EXERCISE AIM:
Below are several records. Retype exactly those lines running from the one with "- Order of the" through the one with "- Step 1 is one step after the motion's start", end lines included, and no others.

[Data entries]

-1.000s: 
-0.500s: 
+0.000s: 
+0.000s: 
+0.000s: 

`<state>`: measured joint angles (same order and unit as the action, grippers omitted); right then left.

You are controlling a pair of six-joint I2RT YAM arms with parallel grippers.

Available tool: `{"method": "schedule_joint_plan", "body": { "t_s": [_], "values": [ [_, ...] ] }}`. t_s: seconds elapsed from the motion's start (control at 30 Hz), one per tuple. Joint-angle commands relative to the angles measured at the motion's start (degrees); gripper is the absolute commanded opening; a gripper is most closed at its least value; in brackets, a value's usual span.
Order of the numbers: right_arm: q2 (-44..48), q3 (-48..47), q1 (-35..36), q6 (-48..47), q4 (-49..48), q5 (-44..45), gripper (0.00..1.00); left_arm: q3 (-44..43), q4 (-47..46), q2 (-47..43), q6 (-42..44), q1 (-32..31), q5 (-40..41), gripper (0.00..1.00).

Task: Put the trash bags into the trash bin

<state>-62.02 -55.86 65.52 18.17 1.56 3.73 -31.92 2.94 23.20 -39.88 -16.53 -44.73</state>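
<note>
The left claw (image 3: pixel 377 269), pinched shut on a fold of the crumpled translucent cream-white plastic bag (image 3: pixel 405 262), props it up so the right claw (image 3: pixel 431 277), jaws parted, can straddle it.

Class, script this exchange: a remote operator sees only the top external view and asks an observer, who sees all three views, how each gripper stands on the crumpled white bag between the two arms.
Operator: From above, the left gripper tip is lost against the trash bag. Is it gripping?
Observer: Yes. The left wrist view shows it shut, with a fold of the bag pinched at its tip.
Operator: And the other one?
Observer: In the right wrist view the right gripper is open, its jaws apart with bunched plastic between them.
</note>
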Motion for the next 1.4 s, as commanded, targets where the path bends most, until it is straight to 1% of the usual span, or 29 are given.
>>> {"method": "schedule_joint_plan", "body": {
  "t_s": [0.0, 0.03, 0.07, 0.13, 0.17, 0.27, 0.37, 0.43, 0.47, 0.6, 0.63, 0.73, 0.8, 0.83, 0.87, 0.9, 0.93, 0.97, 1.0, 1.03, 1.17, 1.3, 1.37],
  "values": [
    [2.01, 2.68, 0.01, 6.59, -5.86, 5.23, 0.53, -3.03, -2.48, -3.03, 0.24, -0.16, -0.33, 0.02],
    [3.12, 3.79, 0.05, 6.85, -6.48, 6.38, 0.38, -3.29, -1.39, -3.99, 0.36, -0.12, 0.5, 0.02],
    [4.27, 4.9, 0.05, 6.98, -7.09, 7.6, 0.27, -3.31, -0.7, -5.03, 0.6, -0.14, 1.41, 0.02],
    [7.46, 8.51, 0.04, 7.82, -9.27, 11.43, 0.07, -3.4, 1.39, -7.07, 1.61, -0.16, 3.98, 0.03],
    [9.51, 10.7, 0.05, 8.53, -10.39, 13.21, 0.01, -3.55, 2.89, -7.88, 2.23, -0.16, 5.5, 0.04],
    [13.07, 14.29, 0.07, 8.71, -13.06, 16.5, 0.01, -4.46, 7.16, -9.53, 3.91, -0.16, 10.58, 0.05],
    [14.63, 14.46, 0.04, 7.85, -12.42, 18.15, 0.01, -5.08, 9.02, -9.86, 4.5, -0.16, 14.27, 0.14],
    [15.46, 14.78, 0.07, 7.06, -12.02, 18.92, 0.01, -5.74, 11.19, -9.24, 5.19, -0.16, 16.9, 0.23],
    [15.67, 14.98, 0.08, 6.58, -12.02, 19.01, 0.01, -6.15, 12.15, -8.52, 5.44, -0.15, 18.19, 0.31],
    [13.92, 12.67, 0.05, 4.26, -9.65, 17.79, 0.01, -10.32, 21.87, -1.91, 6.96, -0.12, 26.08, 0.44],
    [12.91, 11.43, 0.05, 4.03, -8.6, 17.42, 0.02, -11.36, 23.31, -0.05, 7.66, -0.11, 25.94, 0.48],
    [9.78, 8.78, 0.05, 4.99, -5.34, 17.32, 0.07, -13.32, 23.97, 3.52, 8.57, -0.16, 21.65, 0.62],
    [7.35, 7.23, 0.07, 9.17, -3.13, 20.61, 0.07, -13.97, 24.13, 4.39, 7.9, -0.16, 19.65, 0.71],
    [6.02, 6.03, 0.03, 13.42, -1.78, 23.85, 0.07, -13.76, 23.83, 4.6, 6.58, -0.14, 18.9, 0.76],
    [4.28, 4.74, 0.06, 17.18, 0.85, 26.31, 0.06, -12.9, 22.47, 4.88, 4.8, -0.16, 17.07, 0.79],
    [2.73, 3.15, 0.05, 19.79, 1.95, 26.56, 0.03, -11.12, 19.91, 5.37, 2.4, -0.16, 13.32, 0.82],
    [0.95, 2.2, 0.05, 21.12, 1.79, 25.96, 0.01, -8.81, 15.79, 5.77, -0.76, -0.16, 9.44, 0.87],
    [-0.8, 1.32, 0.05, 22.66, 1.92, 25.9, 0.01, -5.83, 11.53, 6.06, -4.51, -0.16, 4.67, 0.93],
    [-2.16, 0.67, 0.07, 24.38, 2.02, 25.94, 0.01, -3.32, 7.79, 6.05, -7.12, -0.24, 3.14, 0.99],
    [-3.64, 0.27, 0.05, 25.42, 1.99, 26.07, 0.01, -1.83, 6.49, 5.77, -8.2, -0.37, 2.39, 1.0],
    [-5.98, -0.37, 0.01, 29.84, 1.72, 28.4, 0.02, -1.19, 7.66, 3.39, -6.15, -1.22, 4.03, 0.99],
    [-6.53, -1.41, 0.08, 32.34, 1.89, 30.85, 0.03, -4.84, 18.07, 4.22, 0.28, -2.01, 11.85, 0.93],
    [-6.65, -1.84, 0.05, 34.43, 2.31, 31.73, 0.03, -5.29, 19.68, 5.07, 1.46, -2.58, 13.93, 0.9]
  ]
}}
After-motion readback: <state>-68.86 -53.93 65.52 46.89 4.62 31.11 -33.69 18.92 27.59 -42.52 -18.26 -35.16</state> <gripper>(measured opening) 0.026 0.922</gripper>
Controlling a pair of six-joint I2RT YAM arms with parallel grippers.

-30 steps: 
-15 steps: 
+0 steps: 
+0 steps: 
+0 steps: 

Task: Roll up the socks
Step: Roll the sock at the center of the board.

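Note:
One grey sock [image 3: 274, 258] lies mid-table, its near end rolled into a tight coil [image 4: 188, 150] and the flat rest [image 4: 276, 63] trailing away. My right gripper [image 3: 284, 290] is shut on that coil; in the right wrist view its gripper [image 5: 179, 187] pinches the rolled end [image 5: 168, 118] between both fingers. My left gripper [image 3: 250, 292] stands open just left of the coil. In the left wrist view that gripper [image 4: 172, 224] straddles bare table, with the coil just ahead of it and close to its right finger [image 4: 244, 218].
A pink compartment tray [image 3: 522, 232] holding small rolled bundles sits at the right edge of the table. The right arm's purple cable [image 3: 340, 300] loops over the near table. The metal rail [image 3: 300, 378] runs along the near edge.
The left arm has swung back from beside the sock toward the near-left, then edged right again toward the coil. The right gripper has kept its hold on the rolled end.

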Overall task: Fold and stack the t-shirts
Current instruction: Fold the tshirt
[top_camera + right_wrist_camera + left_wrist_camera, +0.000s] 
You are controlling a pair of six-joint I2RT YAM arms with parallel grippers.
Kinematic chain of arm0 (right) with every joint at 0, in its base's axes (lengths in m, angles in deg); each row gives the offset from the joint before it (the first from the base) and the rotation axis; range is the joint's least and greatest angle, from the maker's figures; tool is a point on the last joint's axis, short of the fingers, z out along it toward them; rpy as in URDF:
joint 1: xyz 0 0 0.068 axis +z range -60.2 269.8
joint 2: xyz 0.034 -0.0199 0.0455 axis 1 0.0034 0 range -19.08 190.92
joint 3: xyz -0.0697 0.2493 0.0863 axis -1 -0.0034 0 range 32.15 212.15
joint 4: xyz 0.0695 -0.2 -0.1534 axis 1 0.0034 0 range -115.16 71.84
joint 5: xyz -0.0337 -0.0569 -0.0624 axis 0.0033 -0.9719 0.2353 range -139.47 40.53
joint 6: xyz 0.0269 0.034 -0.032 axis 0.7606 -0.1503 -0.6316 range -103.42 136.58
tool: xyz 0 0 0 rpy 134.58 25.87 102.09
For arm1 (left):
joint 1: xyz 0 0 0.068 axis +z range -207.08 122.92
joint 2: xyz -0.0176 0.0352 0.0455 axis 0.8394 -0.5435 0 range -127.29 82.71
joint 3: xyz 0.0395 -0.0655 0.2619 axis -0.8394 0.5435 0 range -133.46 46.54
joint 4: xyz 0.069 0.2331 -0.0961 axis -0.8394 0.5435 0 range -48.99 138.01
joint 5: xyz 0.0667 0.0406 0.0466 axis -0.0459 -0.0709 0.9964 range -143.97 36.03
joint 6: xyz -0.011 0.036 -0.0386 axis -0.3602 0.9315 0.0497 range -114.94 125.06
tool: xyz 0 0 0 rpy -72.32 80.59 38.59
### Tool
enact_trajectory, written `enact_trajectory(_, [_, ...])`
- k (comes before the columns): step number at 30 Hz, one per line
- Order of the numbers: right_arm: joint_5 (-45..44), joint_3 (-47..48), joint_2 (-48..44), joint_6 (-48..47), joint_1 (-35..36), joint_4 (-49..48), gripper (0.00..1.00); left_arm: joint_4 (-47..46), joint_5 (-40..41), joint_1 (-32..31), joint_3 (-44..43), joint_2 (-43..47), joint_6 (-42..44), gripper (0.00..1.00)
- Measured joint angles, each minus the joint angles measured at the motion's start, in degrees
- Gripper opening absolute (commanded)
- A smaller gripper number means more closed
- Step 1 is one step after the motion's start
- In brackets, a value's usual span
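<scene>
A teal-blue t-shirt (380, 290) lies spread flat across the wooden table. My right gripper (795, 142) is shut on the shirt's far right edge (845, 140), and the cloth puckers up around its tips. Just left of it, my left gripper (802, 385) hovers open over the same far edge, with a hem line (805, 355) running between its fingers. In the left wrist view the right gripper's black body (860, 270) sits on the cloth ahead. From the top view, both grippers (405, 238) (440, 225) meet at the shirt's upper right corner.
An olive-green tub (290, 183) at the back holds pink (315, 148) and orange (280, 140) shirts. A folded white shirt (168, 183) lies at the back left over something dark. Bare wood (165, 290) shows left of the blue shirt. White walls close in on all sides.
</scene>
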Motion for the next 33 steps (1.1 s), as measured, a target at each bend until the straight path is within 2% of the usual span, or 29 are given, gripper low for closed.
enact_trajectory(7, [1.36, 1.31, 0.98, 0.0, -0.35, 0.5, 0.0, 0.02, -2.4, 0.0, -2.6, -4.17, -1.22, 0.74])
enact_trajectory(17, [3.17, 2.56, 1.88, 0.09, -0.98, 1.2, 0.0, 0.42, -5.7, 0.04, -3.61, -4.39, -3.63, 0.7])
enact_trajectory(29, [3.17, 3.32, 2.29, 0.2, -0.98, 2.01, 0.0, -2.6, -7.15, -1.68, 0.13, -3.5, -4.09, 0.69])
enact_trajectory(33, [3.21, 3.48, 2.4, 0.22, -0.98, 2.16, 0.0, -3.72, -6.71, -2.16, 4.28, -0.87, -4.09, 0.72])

SOLUTION TO THE PROBLEM:
- Order of the numbers: right_arm: joint_5 (-45..44), joint_3 (-47..48), joint_2 (-48..44), joint_6 (-48..47), joint_1 (-35..36), joint_4 (-49..48), gripper (0.00..1.00); left_arm: joint_4 (-47..46), joint_5 (-40..41), joint_1 (-32..31), joint_3 (-44..43), joint_2 (-43..47), joint_6 (-42..44), gripper (0.00..1.00)
- Measured joint angles, each minus the joint angles measured at the motion's start, in degrees
- Gripper opening absolute (commanded)
- A smaller gripper number means more closed
- Step 1 is one step after the motion's start

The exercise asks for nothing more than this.